If Manchin ran as a Republican, his power in the Senate would be unexceptional. By being one of two swing votes who allow Schumer to be Majority Leader, he can deliver more for industry sponsors -- they still get the chair of the Senate's Energy and Natural Resources committee (Manchin himself), but they also get the cooperation of Senate Democrats on these matters.
I think Manchin's not cynically playing the cultural divide stuff for politics. I think he's sincerely on that side.
The article skims past his financial interest in the industry. It's not trivial. And a person who spends a lifetime etting rich in one mileu tends to absorb its world-view, and it sets and hardens with age.
I don't know much about the BBER but I have known some folks who studied at WVU's economics department and they are definitely a libertarian/pro-market program. So not to say their research shouldn't be trusted but I doubt they would ever recommend more government investment as a policy solution.
Ambien uber alles.
Do you think it's possible that the federal government is not the best or only possible vehicle for driving coal and gas out of the electricity system? Not saying there's no government spending role here, but innovation, technological change, and private sector changes might get us there before the US federal government.

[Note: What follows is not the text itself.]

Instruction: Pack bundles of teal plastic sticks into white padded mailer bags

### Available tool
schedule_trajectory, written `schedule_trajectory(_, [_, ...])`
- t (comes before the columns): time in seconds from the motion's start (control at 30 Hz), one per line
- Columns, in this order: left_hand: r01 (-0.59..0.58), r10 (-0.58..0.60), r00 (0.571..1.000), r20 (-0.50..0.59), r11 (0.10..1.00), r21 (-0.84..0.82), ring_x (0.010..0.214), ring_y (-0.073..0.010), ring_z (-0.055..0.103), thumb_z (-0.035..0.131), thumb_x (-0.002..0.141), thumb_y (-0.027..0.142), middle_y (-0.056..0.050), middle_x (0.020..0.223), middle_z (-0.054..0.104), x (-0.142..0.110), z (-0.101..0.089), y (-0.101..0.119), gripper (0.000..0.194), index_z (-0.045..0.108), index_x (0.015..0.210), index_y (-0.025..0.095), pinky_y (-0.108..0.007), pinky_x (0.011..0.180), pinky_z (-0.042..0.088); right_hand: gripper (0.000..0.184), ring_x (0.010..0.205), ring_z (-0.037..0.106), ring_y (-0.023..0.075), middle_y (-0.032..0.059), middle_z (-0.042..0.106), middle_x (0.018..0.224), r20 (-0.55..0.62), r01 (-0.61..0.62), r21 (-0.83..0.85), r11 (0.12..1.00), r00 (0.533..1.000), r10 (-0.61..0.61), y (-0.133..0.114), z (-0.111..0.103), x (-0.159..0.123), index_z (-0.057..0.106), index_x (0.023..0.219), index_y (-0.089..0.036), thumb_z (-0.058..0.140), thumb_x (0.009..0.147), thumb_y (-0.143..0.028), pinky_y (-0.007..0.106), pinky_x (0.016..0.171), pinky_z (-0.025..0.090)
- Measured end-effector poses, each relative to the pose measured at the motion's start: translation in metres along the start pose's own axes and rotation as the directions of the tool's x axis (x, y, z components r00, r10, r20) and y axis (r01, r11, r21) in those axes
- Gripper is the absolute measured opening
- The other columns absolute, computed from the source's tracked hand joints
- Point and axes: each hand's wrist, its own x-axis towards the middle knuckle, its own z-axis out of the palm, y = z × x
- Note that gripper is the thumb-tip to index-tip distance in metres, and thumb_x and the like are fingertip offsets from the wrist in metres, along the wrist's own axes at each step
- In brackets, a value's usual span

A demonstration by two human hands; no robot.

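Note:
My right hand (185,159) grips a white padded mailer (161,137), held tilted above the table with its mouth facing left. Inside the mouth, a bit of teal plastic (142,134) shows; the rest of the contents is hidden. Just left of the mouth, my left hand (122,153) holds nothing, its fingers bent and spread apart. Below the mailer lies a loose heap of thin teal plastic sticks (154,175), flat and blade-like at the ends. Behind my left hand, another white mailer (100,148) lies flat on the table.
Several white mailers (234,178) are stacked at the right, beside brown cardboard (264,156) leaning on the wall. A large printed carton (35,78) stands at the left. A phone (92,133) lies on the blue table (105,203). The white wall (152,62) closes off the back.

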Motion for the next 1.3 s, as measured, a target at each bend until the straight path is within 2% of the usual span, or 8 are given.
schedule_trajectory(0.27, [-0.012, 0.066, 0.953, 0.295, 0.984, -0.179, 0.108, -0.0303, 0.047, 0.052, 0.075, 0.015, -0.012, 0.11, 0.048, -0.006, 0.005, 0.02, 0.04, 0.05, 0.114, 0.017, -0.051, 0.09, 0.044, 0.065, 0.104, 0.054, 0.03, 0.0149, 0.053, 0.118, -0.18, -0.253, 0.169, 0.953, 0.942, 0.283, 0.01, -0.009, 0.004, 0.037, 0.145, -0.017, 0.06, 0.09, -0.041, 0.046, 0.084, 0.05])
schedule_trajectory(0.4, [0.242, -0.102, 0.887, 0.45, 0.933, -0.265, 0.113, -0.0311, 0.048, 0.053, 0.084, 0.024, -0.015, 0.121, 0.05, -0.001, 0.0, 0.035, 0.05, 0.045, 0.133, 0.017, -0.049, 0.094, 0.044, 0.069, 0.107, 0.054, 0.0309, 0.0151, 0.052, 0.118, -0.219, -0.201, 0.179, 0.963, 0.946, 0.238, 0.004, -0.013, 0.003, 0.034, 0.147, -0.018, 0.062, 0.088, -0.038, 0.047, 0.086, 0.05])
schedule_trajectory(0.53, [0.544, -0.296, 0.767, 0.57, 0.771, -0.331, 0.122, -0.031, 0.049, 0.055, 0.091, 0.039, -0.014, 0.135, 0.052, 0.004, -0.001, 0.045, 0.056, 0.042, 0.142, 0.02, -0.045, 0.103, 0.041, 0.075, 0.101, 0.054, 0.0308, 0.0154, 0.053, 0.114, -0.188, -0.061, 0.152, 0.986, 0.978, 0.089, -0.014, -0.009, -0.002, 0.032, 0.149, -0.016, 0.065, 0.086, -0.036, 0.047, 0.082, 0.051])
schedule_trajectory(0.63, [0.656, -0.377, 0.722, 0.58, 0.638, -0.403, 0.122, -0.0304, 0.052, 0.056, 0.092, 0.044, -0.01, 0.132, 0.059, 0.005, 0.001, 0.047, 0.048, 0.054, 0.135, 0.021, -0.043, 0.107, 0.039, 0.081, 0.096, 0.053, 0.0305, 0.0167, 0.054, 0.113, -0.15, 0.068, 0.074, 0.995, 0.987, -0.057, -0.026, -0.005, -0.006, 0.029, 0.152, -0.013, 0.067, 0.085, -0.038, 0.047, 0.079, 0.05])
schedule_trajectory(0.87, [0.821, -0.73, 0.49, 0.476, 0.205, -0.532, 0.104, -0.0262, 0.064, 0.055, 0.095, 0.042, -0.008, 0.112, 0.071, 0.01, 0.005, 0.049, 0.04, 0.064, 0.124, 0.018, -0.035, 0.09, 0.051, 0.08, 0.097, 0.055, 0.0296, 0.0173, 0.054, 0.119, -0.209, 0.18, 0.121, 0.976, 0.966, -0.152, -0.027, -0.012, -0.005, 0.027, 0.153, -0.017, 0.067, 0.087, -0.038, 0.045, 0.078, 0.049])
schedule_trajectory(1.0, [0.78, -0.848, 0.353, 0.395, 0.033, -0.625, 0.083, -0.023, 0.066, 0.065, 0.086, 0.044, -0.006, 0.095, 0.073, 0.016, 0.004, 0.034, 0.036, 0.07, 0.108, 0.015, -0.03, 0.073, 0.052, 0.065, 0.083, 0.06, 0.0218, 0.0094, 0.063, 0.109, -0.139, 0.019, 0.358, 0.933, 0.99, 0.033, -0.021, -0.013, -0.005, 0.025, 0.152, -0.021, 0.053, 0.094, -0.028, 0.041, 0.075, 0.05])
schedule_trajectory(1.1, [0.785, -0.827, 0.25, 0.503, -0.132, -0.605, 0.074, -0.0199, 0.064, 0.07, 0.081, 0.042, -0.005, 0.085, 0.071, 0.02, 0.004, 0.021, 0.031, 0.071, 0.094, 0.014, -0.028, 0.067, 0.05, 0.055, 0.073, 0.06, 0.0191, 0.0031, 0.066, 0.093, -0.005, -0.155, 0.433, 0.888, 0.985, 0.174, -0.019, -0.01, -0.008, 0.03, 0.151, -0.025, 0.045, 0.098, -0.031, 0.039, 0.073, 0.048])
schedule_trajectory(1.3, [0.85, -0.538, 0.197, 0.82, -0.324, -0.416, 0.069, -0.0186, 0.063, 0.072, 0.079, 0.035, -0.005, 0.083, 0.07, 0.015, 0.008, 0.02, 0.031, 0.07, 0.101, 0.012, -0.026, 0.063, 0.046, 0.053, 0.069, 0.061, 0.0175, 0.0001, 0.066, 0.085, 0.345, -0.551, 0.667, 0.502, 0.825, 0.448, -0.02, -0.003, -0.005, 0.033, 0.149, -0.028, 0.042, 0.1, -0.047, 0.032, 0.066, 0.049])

No one is suggesting that the "private sector" doesn't play a crucial role. As mentioned, market forces are already causing shifts away from coal. Besides, the government v. private sector dichotomy is is always an oversimplification. The two are inextricably intertwined and always have been. They work in tandem.
Good point. But when it comes to this part of the bill that Manchin is trying to get rid of is it really that essential, relatively speaking, considering that market forces are already driving coal out?
Because time is so short (50% by 2030 are numbers I hear frequently) to drive down carbon emissions, no.
I don't know. But if we polled the top ten climate scientists in the world would they have a definitive answer? Especially about the specific negative affects that will happen? Decarbonizing is important, but at what cost?